** Opening Source material block **

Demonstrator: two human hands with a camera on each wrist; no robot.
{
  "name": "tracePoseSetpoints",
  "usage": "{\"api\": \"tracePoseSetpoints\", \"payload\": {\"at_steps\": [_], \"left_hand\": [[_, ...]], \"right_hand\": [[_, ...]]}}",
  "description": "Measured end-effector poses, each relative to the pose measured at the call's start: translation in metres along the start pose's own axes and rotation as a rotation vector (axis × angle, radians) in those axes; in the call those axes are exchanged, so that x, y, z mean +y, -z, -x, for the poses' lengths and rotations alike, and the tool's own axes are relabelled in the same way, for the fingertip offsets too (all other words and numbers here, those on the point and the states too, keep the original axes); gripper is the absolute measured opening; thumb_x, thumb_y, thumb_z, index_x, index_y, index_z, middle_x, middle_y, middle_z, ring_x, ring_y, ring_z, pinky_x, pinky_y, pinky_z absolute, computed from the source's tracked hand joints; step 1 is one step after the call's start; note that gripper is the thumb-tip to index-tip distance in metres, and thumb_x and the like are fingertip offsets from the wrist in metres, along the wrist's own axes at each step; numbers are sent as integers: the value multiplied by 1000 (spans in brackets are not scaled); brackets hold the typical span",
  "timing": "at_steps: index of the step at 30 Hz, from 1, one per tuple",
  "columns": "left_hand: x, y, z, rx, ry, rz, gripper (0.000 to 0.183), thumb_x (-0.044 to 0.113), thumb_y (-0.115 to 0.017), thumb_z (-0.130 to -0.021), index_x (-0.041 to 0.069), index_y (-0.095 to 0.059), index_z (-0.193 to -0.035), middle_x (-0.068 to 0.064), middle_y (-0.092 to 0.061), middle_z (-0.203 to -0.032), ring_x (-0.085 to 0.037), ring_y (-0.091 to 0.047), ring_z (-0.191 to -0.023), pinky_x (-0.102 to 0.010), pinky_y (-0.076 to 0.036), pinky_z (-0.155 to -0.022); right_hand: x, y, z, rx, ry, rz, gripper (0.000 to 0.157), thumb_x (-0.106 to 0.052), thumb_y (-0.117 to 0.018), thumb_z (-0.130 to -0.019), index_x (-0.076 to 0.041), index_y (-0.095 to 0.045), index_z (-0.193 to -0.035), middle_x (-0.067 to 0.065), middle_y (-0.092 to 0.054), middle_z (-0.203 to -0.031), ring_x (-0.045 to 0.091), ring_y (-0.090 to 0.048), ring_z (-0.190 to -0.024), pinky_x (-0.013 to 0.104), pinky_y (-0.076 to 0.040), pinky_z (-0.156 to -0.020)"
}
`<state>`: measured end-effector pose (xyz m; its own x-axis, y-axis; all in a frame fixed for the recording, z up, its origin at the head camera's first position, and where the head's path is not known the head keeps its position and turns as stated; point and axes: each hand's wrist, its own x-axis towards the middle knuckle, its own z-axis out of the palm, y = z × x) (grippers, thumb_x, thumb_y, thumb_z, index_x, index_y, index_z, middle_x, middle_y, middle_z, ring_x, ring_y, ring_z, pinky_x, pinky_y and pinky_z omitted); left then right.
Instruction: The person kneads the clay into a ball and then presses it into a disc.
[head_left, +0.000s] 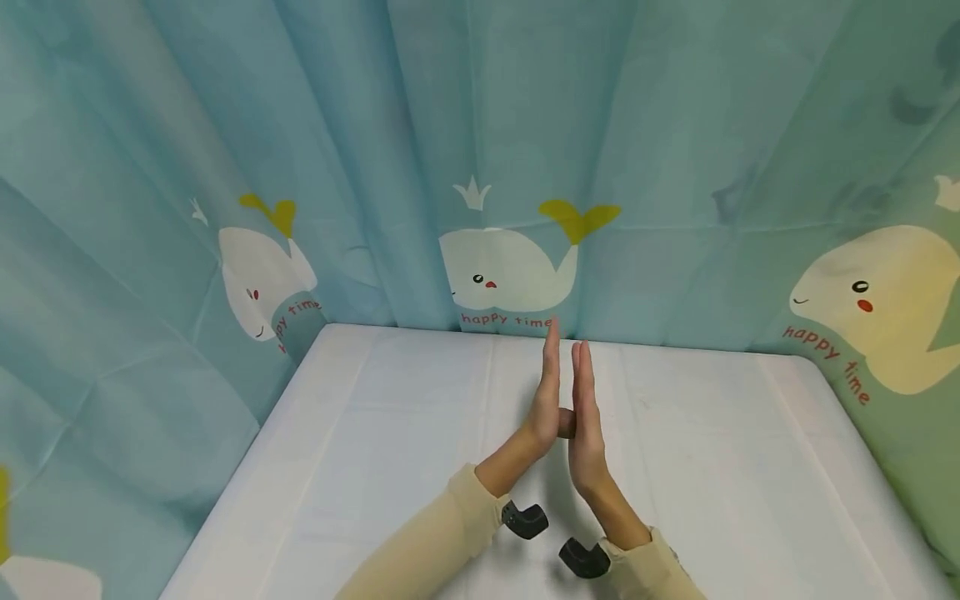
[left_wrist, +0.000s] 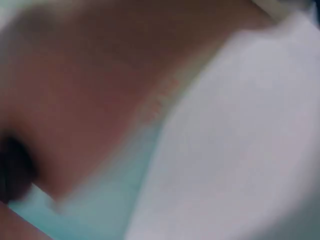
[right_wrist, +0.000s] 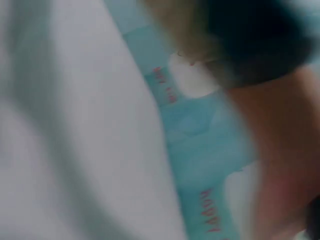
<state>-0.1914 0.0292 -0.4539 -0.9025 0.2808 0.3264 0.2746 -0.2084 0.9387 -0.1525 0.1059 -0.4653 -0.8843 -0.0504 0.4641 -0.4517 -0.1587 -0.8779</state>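
Both hands stand upright over the white table, palms facing each other with a narrow gap between them. The left hand has its fingers straight and pointing away from me. The right hand mirrors it, fingers straight too. A thumb crosses the gap low down between the palms. Neither hand holds anything. Cream sleeves cover both forearms, and a black wrist camera sits under each wrist. The left wrist view is blurred, showing only the hand close up against the white table. The right wrist view is blurred as well.
A light blue curtain printed with white whales and "happy time" lettering surrounds the table on the far side and both flanks. The table's far edge meets the curtain just beyond the fingertips. The curtain also shows in the right wrist view.
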Motion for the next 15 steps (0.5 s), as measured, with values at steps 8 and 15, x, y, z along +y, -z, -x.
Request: {"api": "tracePoseSetpoints", "payload": {"at_steps": [8, 15], "left_hand": [[-4, -12, 20, -58, -2, 15, 61, 44, -7, -112, 19, 4, -166, 4, 3, -172, -15, 0, -157, -49, -2, -125], [15, -8, 13, -8, 46, 170, 63, 50, -11, -111, 23, -1, -167, 0, -5, -172, -21, -3, -158, -49, -1, -125]], "right_hand": [[-10, 17, -28, 31, -76, 45, 56, -49, -10, -111, -38, -3, -165, -16, -5, -171, 7, 4, -156, 49, 7, -123], [10, 14, -14, -3, -133, 78, 54, -37, -4, -113, -31, -2, -166, -15, 0, -171, -4, -30, -141, 20, -25, -112]]}}
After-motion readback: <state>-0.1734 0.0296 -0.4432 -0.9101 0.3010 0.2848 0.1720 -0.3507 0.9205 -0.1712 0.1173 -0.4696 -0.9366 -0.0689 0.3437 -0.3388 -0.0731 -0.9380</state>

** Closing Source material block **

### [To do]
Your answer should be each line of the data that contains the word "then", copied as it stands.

### [Response]
`<state>`: measured end-effector pose (xyz m; its own x-axis, y-axis; all in a frame fixed for the recording, z up, its origin at the head camera's first position, and where the head's path is not known the head keeps its position and turns as stated; point and axes: each hand's wrist, its own x-axis towards the middle knuckle, its own z-axis out of the palm, y = z × x) (grippers, thumb_x, thumb_y, thumb_z, index_x, index_y, index_z, middle_x, middle_y, middle_z, ring_x, ring_y, ring_z, pinky_x, pinky_y and pinky_z omitted); left then right.
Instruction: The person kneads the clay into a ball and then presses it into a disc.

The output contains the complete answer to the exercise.